Activity -
Where does the word "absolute" show up in the data? Please find each such line and copy it.
*** Records to process ***
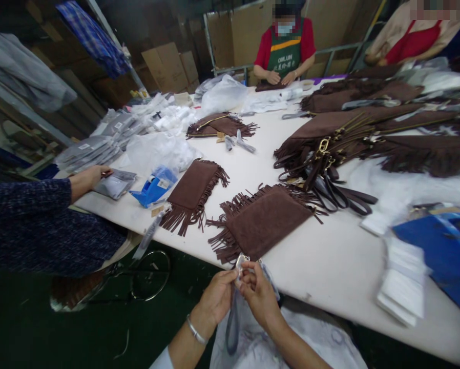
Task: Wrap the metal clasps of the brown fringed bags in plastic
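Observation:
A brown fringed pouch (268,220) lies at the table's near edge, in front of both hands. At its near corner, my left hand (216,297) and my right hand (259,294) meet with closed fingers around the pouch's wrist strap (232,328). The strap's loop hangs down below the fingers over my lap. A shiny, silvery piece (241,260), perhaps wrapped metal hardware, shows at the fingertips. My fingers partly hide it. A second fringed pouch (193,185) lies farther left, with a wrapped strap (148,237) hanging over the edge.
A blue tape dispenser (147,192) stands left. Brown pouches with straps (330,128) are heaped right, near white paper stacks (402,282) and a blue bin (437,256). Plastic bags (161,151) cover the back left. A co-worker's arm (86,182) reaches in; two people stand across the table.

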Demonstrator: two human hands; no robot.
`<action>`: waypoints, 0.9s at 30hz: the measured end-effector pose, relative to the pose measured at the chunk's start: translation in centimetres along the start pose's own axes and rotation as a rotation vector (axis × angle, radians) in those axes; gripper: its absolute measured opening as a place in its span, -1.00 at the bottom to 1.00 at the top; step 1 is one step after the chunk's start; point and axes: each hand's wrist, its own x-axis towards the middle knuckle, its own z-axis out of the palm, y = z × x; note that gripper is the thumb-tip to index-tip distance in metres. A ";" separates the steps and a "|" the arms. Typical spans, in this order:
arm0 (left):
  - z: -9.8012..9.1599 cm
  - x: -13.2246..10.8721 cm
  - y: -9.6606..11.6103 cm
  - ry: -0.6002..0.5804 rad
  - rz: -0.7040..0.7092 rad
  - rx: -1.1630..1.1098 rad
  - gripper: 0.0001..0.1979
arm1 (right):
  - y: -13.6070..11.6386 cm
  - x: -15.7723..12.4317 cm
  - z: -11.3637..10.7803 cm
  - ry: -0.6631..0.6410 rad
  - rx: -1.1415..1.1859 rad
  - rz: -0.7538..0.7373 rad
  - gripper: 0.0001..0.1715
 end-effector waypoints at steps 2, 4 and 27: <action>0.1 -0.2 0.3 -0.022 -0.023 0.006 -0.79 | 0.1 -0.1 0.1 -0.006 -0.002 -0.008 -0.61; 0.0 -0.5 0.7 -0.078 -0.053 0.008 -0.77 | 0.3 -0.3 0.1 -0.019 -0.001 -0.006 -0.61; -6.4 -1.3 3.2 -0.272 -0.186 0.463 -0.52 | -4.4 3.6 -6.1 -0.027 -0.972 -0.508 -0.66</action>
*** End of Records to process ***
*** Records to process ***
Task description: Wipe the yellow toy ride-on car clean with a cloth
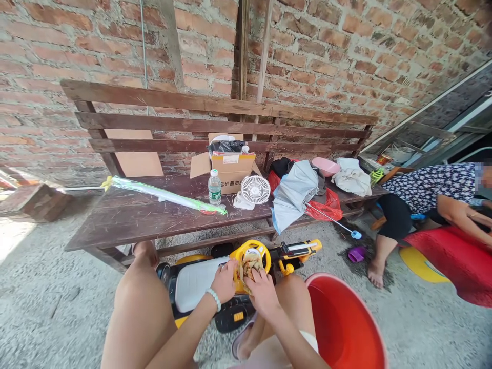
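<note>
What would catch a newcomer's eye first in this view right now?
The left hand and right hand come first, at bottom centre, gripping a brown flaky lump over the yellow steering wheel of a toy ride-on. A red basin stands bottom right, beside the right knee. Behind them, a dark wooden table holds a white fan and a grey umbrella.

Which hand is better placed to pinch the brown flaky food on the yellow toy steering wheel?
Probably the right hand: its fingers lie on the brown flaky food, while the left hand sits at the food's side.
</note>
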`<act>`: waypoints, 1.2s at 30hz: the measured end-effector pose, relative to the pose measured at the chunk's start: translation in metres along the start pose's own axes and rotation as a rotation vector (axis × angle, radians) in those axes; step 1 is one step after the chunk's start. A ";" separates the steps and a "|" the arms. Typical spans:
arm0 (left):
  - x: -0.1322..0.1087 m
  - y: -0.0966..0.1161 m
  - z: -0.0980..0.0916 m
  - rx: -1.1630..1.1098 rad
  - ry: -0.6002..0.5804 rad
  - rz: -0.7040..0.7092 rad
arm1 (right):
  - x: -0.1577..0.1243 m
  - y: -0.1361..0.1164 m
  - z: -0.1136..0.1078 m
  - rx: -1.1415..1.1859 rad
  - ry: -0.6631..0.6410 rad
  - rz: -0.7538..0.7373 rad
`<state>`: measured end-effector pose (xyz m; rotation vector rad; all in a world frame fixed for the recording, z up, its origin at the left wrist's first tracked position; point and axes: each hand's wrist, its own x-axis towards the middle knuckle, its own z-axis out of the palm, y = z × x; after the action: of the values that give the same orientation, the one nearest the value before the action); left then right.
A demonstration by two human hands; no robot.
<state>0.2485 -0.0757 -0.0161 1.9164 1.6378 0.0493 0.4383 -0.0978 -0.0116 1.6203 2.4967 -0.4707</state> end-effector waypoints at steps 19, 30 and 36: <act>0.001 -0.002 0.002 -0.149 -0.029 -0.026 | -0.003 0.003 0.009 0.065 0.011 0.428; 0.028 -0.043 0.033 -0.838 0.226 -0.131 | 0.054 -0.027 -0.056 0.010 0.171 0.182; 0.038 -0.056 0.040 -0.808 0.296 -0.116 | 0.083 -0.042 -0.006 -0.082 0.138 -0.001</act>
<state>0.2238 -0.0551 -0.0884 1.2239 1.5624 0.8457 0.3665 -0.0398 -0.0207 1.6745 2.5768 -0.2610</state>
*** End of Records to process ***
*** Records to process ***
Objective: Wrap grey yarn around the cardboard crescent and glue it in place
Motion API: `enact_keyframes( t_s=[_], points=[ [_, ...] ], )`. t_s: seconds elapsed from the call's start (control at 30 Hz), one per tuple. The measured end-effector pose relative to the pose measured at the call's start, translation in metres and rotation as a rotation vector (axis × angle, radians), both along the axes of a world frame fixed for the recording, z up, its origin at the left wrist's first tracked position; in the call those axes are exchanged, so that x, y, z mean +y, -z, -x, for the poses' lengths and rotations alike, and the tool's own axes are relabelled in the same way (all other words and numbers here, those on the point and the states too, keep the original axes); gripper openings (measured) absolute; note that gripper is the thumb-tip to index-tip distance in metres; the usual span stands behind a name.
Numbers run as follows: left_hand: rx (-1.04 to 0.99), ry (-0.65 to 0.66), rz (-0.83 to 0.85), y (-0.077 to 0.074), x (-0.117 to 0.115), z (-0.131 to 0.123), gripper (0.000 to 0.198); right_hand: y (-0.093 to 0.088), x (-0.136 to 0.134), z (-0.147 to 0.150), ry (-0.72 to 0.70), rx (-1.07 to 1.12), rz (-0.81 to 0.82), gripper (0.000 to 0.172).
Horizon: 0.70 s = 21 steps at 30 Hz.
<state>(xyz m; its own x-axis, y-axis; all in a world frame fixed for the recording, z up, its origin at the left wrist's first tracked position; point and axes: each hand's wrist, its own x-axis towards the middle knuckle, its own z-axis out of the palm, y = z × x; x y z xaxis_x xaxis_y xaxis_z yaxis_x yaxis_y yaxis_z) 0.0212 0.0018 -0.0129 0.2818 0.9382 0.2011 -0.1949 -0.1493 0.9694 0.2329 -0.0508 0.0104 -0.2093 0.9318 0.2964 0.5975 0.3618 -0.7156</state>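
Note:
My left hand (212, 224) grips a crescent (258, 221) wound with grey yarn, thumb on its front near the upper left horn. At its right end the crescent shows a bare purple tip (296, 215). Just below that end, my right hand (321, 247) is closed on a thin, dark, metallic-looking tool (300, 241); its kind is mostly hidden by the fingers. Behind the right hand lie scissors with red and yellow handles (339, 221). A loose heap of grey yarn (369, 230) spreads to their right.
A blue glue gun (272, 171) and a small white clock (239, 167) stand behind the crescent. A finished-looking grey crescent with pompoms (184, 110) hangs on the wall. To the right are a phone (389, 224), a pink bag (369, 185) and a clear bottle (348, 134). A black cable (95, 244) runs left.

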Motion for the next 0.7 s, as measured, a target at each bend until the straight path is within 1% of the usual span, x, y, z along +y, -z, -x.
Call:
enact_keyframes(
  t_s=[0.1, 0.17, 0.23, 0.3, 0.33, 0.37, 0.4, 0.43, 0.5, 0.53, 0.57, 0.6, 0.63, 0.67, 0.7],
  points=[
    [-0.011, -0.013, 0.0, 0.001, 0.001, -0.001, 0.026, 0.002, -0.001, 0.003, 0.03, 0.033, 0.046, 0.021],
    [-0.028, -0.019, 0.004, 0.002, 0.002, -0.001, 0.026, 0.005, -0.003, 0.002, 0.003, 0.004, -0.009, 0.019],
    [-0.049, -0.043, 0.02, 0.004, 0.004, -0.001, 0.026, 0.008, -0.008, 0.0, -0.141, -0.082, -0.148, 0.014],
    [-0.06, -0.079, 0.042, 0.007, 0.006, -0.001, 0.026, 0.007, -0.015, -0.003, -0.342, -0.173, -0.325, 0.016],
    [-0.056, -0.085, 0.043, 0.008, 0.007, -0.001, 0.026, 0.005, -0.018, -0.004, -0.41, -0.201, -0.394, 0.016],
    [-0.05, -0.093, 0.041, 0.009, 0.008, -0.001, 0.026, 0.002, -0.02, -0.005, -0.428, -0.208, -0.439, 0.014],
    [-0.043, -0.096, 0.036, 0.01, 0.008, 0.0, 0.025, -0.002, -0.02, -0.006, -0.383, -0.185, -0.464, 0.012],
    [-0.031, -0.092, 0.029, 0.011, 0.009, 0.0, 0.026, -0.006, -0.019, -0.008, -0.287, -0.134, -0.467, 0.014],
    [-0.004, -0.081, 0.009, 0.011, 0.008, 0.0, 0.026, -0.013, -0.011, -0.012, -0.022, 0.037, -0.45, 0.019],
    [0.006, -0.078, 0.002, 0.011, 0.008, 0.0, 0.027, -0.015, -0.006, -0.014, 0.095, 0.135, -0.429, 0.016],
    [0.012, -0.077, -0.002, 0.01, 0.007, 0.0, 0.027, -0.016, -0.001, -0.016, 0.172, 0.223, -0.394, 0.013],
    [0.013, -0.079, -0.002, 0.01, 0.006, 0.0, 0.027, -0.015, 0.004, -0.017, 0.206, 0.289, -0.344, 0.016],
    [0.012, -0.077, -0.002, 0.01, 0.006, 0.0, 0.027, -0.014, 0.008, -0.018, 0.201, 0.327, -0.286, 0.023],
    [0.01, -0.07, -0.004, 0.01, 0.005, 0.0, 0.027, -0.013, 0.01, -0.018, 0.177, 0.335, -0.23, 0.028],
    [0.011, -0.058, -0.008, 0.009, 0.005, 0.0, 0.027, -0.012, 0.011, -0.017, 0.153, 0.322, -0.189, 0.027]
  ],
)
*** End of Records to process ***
Answer to the exercise -
`<action>`: waypoints, 0.9s at 30hz: the measured end-effector pose, relative to the pose measured at the chunk's start: translation in centimetres along the start pose's own axes and rotation as a rotation vector (axis × angle, radians) in those axes; gripper: its absolute measured opening as a place in its span, -1.00 at the bottom to 1.00 at the top; step 1 is one step after the chunk's start; point and axes: each hand's wrist, its own x-axis towards the middle knuckle, its own z-axis out of the palm, y = z × x; note that gripper is the thumb-tip to index-tip distance in metres. A ";" separates the steps and a "|" the arms. Typical spans, in this order:
Motion API: `enact_keyframes( t_s=[_], points=[ [_, ...] ], )`. t_s: seconds elapsed from the call's start (control at 30 Hz), one per tuple. The measured end-effector pose relative to the pose measured at the call's start, translation in metres and rotation as a rotation vector (axis × angle, radians), both along the axes of a world frame fixed for the recording, z up, its origin at the left wrist's first tracked position; in the call those axes are exchanged, so that x, y, z mean +y, -z, -x, for the poses' lengths and rotations alike, and the tool's own axes are relabelled in the same way (all other words and numbers here, those on the point and the states too, keep the original axes); gripper openings (measured) absolute; note that gripper is the thumb-tip to index-tip distance in metres; the usual span stands behind a name.

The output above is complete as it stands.